▸ Required action
Print all records exactly, leaving nothing out.

[[ Working data open ]]

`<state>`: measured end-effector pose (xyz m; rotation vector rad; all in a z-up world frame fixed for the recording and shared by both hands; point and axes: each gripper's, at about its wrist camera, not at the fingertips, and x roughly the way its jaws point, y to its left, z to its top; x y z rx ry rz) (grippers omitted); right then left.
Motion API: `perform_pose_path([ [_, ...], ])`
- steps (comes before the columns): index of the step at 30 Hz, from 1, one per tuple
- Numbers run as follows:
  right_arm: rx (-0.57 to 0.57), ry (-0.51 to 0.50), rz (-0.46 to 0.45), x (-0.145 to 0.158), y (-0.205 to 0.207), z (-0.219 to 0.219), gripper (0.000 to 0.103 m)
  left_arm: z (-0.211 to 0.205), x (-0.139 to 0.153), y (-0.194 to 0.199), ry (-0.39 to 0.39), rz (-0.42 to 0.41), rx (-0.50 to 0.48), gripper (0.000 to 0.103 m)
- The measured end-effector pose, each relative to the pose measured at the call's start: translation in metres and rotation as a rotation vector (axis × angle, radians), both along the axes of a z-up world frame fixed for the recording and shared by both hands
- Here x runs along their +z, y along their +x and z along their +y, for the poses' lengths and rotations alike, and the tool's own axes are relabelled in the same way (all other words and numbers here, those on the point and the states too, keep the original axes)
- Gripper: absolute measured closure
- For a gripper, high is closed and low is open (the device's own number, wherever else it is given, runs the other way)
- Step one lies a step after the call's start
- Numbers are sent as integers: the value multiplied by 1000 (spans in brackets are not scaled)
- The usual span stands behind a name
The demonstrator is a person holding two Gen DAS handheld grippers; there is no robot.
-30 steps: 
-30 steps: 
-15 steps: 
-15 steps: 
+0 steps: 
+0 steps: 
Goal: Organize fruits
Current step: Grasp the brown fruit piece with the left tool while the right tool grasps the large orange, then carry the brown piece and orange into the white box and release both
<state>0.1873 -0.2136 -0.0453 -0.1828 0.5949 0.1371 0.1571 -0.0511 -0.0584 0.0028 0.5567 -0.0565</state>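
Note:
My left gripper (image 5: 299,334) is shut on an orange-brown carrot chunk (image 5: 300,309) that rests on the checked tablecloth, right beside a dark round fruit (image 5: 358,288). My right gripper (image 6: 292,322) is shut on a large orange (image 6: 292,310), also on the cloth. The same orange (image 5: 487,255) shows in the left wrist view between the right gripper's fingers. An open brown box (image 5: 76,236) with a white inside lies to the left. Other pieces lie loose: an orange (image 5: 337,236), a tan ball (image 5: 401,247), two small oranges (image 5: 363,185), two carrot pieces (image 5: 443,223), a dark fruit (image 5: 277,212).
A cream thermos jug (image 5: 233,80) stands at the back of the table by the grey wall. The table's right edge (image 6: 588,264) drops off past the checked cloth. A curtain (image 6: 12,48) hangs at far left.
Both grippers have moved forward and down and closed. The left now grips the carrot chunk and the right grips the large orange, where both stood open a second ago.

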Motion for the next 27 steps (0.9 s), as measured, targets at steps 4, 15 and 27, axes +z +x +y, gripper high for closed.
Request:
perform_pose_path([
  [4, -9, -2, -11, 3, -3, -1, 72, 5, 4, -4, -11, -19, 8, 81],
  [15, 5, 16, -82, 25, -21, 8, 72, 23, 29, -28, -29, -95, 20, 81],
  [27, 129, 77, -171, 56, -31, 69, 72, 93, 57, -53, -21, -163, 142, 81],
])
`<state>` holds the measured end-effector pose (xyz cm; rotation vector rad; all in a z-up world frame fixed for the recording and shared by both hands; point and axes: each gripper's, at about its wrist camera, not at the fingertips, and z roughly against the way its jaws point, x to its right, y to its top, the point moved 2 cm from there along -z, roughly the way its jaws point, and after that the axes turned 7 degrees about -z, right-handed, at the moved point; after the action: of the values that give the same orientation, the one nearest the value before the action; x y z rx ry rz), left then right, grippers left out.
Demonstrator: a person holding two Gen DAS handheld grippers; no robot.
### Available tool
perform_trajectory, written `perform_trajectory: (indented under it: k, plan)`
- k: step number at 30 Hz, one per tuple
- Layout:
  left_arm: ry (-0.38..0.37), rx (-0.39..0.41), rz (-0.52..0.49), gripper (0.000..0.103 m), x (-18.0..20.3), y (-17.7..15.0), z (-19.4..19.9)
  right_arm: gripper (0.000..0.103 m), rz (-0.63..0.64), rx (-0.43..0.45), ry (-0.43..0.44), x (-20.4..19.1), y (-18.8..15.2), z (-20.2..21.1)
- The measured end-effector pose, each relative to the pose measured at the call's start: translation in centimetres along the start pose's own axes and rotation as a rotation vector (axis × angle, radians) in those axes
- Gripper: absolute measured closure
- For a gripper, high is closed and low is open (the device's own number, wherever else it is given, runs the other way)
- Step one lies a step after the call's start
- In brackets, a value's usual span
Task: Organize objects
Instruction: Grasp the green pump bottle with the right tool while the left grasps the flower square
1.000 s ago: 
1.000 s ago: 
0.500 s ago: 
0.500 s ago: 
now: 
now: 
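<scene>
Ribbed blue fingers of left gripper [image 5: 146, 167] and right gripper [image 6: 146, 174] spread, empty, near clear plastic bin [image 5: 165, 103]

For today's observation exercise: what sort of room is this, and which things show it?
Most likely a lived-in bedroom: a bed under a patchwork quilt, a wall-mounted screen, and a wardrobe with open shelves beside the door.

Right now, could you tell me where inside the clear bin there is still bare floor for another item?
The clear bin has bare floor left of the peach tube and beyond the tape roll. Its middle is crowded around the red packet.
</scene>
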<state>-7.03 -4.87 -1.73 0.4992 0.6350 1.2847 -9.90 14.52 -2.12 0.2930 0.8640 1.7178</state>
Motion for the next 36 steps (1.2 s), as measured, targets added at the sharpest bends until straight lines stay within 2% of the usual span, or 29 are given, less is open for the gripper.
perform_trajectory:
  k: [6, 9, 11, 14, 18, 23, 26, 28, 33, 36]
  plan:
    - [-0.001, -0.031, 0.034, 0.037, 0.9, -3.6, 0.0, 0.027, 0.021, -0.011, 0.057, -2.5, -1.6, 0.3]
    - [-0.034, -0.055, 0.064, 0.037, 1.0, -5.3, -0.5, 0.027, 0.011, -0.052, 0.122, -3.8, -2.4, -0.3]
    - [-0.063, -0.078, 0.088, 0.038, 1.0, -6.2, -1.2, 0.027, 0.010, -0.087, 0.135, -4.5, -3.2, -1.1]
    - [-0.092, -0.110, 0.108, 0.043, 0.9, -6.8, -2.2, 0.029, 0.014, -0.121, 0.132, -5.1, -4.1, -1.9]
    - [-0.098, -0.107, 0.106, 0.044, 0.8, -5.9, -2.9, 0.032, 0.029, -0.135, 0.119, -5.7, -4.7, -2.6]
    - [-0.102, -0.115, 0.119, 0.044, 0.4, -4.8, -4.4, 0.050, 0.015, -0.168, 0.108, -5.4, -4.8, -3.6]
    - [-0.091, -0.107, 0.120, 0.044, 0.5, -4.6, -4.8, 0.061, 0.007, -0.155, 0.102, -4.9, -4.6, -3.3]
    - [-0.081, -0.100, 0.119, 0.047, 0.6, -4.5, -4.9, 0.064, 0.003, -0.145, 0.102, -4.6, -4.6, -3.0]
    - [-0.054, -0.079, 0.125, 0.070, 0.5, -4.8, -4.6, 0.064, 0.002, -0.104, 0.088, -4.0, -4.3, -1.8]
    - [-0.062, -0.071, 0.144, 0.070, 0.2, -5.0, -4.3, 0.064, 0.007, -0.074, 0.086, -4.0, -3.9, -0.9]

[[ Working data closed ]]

▸ Answer to this problem
`<state>`: measured end-effector pose (xyz m; rotation vector rad; all in a z-up world frame fixed for the recording and shared by both hands; point and axes: each gripper's, at about its wrist camera, not at the fingertips, and x roughly the way its jaws point, y to its left, z to its top; x y z rx ry rz) (grippers omitted); right then left.
Motion API: `perform_pose_path([ [_, ...], ])`
- steps (comes before the columns): index of the step at 30 Hz, from 1, one per tuple
- Numbers run as follows:
  right_arm: rx (-0.57 to 0.57), ry (-0.51 to 0.50), rz (-0.46 to 0.45), x (-0.145 to 0.158), y (-0.205 to 0.207), z (-0.219 to 0.219), gripper (0.000 to 0.103 m)
  left_arm: z (-0.211 to 0.205), x (-0.139 to 0.153), y (-0.194 to 0.199), ry (-0.39 to 0.39), rz (-0.42 to 0.41), rx (-0.50 to 0.48), gripper (0.000 to 0.103 m)
- The measured end-effector pose, each relative to the pose measured at the call's start: translation in metres and rotation as a rotation vector (axis × angle, radians), both along the axes of a z-up world frame fixed for the recording and shared by both hands
- Here x runs along their +z, y along their +x and z along their +y, for the poses' lengths and rotations alike, and the tool's own axes are relabelled in the same way (all other words and numbers here, those on the point and the states too, keep the original axes)
- Gripper: absolute measured closure
- For a gripper, high is closed and low is open (the device's own number, wherever else it is given, runs the other way)
- Step one lies a step after the call's start
- Numbers are sent as integers: the value multiplied by 1000 (spans in brackets are not scaled)
- The usual span stands behind a name
The demonstrator is a person holding two Gen DAS handheld grippers; there is no robot.
-30 steps: 
-30 steps: 
-15 steps: 
-15 steps: 
+0 steps: 
+0 steps: 
Goal: Organize fruits
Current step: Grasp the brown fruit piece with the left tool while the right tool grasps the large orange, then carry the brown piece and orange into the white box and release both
<state>0.1873 -0.2136 -0.0453 -0.1828 0.5949 0.1371 0.1571 -0.0511 -0.0584 0.0028 0.5567 -0.0565</state>
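Note:
My left gripper (image 5: 299,334) is shut on an orange-brown carrot chunk (image 5: 300,309) that rests on the checked tablecloth, right beside a dark round fruit (image 5: 358,288). My right gripper (image 6: 292,322) is shut on a large orange (image 6: 292,310), also on the cloth. The same orange (image 5: 487,255) shows in the left wrist view between the right gripper's fingers. An open brown box (image 5: 76,236) with a white inside lies to the left. Other pieces lie loose: an orange (image 5: 337,236), a tan ball (image 5: 401,247), two small oranges (image 5: 363,185), two carrot pieces (image 5: 443,223), a dark fruit (image 5: 277,212).
A cream thermos jug (image 5: 233,80) stands at the back of the table by the grey wall. The table's right edge (image 6: 588,264) drops off past the checked cloth. A curtain (image 6: 12,48) hangs at far left.
Both grippers have moved forward and down and closed. The left now grips the carrot chunk and the right grips the large orange, where both stood open a second ago.
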
Motion for the next 27 steps (0.9 s), as measured, targets at steps 4, 15 and 27, axes +z +x +y, gripper high for closed.
Request:
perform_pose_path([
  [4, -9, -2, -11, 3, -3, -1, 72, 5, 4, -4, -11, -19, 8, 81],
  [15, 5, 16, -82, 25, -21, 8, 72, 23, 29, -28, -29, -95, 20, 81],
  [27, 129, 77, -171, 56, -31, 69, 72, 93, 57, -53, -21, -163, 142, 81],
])
`<state>` holds the measured end-effector pose (xyz cm; rotation vector rad; all in a z-up world frame fixed for the recording and shared by both hands; point and axes: each gripper's, at about its wrist camera, not at the fingertips, and z roughly against the way its jaws point, x to its right, y to its top, the point moved 2 cm from there along -z, roughly the way its jaws point, and after that the axes turned 7 degrees about -z, right-handed, at the moved point; after the action: of the values that give the same orientation, the one nearest the value before the action; x y z rx ry rz), left then right, grippers left out.
Demonstrator: a person holding two Gen DAS handheld grippers; no robot.
### Available tool
perform_trajectory, written `perform_trajectory: (indented under it: k, plan)`
- k: step number at 30 Hz, one per tuple
- Layout:
  left_arm: ry (-0.38..0.37), rx (-0.39..0.41), rz (-0.52..0.49), gripper (0.000..0.103 m), x (-18.0..20.3), y (-17.7..15.0), z (-19.4..19.9)
  right_arm: gripper (0.000..0.103 m), rz (-0.63..0.64), rx (-0.43..0.45), ry (-0.43..0.44), x (-20.4..19.1), y (-18.8..15.2), z (-20.2..21.1)
- The measured end-effector pose, each relative to the pose measured at the call's start: translation in centimetres along the start pose's own axes and rotation as a rotation vector (axis × angle, radians) in those axes
- Gripper: absolute measured closure
- For a gripper, high is closed and low is open (the device's own number, wherever else it is given, runs the other way)
- Step one lies a step after the call's start
- In brackets, a value's usual span
Task: Organize objects
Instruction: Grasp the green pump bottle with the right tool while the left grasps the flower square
1.000 s ago: 
1.000 s ago: 
0.500 s ago: 
0.500 s ago: 
now: 
now: 
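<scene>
Ribbed blue fingers of left gripper [image 5: 146, 167] and right gripper [image 6: 146, 174] spread, empty, near clear plastic bin [image 5: 165, 103]

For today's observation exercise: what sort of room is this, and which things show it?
Most likely a lived-in bedroom: a bed under a patchwork quilt, a wall-mounted screen, and a wardrobe with open shelves beside the door.

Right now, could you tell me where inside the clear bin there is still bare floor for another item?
The clear bin has bare floor left of the peach tube and beyond the tape roll. Its middle is crowded around the red packet.
</scene>
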<state>-7.03 -4.87 -1.73 0.4992 0.6350 1.2847 -9.90 14.52 -2.12 0.2930 0.8640 1.7178</state>
Motion for the next 36 steps (1.2 s), as measured, targets added at the sharpest bends until straight lines stay within 2% of the usual span, or 29 are given, less is open for the gripper.
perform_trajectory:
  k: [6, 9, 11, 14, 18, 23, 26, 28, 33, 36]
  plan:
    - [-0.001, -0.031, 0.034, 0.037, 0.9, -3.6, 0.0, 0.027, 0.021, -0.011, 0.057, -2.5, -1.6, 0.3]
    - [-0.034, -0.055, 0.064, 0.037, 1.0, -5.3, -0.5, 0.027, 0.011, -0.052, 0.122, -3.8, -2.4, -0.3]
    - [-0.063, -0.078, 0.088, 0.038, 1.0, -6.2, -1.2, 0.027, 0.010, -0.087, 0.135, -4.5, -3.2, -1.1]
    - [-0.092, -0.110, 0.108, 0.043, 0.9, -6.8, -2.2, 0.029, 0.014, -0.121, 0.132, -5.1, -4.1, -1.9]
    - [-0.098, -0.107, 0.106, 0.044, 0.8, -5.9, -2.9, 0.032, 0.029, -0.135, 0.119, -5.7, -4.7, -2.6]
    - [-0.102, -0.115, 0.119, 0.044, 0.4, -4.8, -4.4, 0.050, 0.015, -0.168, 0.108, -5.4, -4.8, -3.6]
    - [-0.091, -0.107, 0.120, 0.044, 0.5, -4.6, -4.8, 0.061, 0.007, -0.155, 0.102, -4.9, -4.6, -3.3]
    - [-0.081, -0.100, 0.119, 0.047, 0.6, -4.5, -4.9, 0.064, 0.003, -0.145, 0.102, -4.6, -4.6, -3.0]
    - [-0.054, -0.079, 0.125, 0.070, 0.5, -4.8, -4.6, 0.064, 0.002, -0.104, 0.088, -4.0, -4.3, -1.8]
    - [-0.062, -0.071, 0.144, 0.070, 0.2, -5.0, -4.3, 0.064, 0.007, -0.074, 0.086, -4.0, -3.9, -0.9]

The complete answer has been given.